Throughout the novel, the roving point-of-view allows readers to wander through time and place with the characters, revealing unusual insights into their futures. We know of what befalls Reuben and Meyer after Lillian leaves the city, how Gumdrop’s later life takes its shape, where Chinky ends up after prison, and even with Lillian and John. This fascinated me-how fluid the perspective was. Did you ever consider writing this novel in the first person? Why or why not? Could it have worked as well?
Every point of view has it’s advantages and disadvantages. I always knew I wanted to have an omniscient narrator for this one. As my intention was to create a 21st century version of a 19th century novel.
References to classical mythology are woven throughout this book, particularly concerning the story of Proserpine lost in the underworld and her mother, Ceres, seeking desperately to find her with mixed success. In fact, in Away, when John asks Lillian, “What‚s your story?” it is this tale she immediately thinks of. Is Lillian a mythic character to you? How important were these classical stories in the process of telling of Lillian’s life and experiences?
The classical stories were very important to me every since I was a girl because I was so immersed in them. And Persephone and the pomegranate and Psyche and the burning drops of oil were as much a part of my interior landscape as Richie Rich and Casper the Ghost.
As for Lillian as a mythic character, it is my feeling that we are all, if we are lucky enough to see it this way, heroes in the myth that is our life.













Regarding the ending of Away, did Lily hallucinate reuniting with John or was it a promise of reuniting or did she die and meet him in death? Just wondering?
This too is driving me nuts. I have read that page, the ending, so many times, and I just don’t know. Does anyone? Will the author answer this question please.

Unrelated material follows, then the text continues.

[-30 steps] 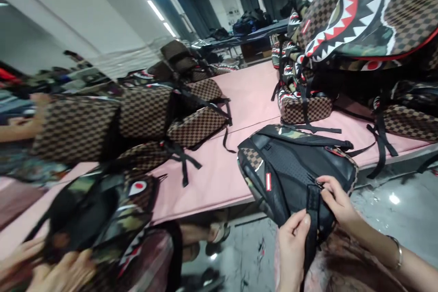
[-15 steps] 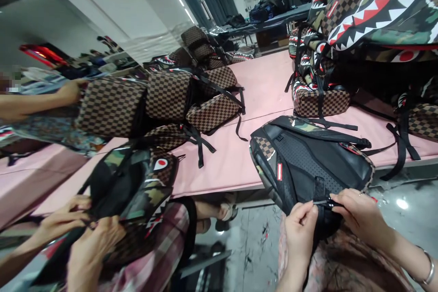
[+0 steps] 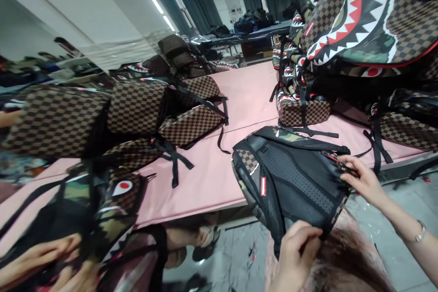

Please have the author answer the quetions of Jane West and Carol Summer.Did Lillian halucinate the life with John Bishop as they both died or did it happen? I thought her ending with John Bishop would fit the story.
I am truly glad I am not the only one who did not get the last couple of sentences of this book. I immediately picked up another book and started reading, but kept putting it down and reading that paragraph over and over!
Reason tells me that the last paragraph would be deleted by the author or an editor if it did not add necessary and new information to the story. Unfortunately, I can’t understand what the paragraph means! If this last paragraph is describing Lillian’s discovery of Bishop’s dead body under the leaves, are ALL the “tidy endings” given to the characters throughout the book just stories that Lillian tells herself as she moves into each new leg of her journey? Are these stories her way of putting the past to rest so that she can focus solely on her goal of finding Sophie? Are these tidy endings all connected to Lillian’s earlier observation that the story you can tell has very little to do with the ugly truth that clings to your underside like tar? Will they be the stories she eventually wants to tell Sophie? Do these “tidy ending” stories come in a rush to Lillian at the end of the book as her mind creates a bold fiction to protect her precarious mental state in the face of Bishop’s dead body (his earlier-described rescue having also been a story Lillian told herself as she attempted to push on toward Siberia)? If her brain eventually absorbs the fact of John’s death, does she, too, finally crumble under the crushing burden of her losses (like Yaakov) and give up–perhaps succumbing to the harsh elements of nature since all her provisions have disappeared downstream and she doesn’t know she is only five miles from where she started? Help! I feel like I’m drowning in the river with Lillian!